#### PROBLEM REQUIREMENTS:
Only one stretch of the data below is wanted: the lines from the one with "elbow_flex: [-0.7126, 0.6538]" through the one with "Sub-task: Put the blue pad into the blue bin", repeated exactly.

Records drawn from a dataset
#####

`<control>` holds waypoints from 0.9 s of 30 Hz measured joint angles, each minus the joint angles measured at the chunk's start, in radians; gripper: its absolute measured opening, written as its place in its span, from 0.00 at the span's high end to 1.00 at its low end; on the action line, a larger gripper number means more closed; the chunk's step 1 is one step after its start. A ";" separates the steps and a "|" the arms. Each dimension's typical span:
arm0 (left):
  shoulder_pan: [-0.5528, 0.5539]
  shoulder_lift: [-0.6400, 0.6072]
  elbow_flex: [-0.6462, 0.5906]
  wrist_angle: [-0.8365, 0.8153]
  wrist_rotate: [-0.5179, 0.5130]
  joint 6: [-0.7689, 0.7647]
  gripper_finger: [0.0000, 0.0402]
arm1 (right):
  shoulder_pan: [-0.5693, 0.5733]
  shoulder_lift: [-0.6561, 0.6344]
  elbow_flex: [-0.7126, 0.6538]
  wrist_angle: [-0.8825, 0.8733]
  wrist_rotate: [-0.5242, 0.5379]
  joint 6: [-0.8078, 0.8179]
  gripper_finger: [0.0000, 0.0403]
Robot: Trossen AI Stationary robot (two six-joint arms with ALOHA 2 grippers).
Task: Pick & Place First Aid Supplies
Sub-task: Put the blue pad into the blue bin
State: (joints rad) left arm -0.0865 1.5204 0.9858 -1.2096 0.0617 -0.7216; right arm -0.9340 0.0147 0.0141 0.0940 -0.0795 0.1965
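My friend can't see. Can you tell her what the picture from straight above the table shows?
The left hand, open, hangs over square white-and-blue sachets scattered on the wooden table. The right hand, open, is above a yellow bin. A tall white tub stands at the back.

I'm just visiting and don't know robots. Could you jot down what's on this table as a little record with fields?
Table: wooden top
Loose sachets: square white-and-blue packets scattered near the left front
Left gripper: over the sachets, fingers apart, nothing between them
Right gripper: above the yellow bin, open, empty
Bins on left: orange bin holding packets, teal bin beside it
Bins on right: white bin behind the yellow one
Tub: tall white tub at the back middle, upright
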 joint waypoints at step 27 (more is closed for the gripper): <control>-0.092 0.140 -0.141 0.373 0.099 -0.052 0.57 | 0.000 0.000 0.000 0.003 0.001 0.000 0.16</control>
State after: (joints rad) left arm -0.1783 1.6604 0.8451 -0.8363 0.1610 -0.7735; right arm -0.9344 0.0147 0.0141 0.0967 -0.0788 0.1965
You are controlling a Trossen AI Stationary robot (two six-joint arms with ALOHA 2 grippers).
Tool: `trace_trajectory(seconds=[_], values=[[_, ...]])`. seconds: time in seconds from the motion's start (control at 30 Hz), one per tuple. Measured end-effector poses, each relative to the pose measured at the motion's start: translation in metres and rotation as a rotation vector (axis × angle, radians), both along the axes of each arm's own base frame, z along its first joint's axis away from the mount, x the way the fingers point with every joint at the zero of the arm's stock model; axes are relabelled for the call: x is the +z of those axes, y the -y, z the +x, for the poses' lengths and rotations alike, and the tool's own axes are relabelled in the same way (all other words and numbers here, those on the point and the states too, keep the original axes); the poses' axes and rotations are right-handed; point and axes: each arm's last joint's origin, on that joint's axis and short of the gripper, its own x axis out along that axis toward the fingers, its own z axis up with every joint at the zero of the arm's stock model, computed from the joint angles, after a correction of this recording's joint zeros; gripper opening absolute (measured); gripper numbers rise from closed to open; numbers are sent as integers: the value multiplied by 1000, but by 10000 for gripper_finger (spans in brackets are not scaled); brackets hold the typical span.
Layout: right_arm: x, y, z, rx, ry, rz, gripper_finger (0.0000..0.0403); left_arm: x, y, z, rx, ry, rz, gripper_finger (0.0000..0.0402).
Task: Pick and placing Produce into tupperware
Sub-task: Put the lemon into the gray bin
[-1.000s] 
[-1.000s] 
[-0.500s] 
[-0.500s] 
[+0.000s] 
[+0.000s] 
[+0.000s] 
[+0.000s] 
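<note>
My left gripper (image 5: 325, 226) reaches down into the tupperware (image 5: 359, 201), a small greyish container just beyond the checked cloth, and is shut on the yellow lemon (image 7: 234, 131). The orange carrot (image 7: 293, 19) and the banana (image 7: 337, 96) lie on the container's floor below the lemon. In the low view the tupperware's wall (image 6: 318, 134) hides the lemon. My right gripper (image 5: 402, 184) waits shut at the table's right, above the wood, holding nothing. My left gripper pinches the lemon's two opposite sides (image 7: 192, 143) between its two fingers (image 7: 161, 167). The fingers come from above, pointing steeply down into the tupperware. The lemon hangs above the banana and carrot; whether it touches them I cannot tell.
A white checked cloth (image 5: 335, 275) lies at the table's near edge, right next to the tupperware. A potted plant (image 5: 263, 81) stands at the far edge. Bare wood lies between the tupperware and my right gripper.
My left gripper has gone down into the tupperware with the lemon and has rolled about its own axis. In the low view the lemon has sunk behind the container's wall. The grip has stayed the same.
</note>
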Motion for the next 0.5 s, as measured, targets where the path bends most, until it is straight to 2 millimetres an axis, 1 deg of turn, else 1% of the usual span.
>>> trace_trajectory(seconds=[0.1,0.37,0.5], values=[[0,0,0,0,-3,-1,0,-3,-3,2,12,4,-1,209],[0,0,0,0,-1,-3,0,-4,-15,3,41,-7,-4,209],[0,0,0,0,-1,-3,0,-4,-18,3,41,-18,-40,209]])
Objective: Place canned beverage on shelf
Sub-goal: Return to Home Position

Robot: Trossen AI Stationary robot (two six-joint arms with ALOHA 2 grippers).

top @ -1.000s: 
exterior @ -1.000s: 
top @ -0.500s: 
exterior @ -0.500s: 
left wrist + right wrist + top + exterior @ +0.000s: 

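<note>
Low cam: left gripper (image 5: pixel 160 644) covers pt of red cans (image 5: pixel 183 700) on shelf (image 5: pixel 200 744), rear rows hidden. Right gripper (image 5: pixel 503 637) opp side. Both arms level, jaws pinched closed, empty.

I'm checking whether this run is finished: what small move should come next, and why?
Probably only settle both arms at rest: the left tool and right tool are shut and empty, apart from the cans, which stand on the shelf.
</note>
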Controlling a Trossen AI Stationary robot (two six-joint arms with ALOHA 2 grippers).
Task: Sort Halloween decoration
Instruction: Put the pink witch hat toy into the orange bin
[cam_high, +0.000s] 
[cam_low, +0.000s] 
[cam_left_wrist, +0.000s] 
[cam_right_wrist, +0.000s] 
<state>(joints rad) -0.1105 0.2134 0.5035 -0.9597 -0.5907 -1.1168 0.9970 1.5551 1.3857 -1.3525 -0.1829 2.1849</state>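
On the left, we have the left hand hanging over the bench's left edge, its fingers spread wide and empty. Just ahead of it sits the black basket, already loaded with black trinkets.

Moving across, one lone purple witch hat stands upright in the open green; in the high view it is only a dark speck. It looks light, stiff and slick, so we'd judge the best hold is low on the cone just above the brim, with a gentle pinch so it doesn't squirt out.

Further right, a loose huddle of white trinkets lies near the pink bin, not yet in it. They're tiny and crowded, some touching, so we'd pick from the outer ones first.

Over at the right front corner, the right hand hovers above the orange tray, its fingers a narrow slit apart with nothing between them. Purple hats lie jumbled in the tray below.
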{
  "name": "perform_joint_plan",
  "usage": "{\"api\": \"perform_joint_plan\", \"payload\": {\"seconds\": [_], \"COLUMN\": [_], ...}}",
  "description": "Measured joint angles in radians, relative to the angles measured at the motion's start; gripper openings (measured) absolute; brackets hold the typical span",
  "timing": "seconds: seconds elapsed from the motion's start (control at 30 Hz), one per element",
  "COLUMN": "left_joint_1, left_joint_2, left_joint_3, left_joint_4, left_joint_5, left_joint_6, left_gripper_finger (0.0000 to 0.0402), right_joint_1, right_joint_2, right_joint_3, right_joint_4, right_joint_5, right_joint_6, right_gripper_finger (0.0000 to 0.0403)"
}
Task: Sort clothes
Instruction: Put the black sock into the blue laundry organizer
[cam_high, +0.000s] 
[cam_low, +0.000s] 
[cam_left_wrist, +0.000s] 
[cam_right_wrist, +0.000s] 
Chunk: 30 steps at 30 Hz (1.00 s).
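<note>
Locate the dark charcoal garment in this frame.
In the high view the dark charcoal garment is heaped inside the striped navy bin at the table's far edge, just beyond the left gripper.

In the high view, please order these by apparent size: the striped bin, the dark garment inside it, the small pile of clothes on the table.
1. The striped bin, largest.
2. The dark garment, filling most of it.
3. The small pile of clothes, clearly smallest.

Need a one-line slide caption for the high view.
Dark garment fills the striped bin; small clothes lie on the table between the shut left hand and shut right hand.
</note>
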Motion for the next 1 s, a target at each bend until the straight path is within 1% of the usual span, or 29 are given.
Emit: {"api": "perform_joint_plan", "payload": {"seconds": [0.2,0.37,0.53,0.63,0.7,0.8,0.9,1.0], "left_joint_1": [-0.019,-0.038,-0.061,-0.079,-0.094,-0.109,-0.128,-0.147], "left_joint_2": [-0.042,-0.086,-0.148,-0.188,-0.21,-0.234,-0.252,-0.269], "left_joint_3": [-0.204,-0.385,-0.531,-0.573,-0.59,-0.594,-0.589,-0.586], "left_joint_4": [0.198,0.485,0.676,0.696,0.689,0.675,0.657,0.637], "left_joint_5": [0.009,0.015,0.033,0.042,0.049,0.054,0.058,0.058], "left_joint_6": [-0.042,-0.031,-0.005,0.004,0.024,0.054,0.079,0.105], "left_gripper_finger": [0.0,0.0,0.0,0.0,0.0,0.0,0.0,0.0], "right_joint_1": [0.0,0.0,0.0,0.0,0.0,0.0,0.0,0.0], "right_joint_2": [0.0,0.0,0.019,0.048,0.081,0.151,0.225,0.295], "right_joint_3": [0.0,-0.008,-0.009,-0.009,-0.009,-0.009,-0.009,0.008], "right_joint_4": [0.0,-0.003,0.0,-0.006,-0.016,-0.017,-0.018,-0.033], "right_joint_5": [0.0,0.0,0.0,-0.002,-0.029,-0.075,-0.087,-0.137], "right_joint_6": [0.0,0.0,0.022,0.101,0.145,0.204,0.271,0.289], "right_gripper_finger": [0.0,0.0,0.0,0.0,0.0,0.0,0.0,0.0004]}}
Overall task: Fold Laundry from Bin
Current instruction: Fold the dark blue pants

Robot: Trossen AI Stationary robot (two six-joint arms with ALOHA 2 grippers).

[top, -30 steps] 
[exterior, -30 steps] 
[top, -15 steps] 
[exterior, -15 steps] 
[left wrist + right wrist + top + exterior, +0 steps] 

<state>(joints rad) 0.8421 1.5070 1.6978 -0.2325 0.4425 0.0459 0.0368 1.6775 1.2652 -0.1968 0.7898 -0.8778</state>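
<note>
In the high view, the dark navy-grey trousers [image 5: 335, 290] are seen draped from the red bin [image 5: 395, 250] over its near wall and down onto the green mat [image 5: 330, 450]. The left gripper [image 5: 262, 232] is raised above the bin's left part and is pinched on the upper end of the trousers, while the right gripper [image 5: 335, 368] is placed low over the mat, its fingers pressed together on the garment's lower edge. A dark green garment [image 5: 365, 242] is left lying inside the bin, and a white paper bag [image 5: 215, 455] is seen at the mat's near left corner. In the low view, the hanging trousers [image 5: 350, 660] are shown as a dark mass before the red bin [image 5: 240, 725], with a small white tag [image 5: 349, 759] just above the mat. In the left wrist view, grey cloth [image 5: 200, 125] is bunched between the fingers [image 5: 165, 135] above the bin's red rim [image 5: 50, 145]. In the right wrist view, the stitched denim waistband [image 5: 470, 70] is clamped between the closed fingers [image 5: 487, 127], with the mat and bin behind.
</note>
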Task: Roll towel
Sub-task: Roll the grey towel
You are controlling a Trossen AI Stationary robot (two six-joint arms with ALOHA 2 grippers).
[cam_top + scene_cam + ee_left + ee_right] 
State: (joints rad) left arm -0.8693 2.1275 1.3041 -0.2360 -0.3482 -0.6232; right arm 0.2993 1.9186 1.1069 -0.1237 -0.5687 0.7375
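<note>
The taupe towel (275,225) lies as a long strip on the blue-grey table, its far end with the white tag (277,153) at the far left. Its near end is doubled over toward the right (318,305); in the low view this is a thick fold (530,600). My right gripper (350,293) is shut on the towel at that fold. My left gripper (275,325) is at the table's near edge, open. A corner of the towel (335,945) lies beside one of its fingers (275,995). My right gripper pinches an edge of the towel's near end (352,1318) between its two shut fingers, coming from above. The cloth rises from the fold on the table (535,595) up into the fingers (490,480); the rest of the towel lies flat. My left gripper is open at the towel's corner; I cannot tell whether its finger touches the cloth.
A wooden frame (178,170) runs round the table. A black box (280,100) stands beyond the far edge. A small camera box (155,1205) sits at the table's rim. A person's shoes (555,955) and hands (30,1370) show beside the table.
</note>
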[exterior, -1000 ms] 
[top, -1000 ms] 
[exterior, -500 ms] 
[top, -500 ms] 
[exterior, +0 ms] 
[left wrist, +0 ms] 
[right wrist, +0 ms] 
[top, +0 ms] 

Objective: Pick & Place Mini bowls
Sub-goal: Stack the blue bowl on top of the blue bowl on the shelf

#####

#### RESPONSE BELOW:
  elbow_flex: [-0.7126, 0.6538]
  wrist_angle: [-0.8825, 0.8733]
  wrist_rotate: [-0.5242, 0.5379]
  joint 6: [-0.8078, 0.8179]
  gripper_finger: [0.0000, 0.0403]
Robot: Trossen AI Stationary robot (two six-joint arms with ALOHA 2 grippers).
Task: Pick & Place First Aid Supplies
Sub-task: Put the blue pad into the blue bin

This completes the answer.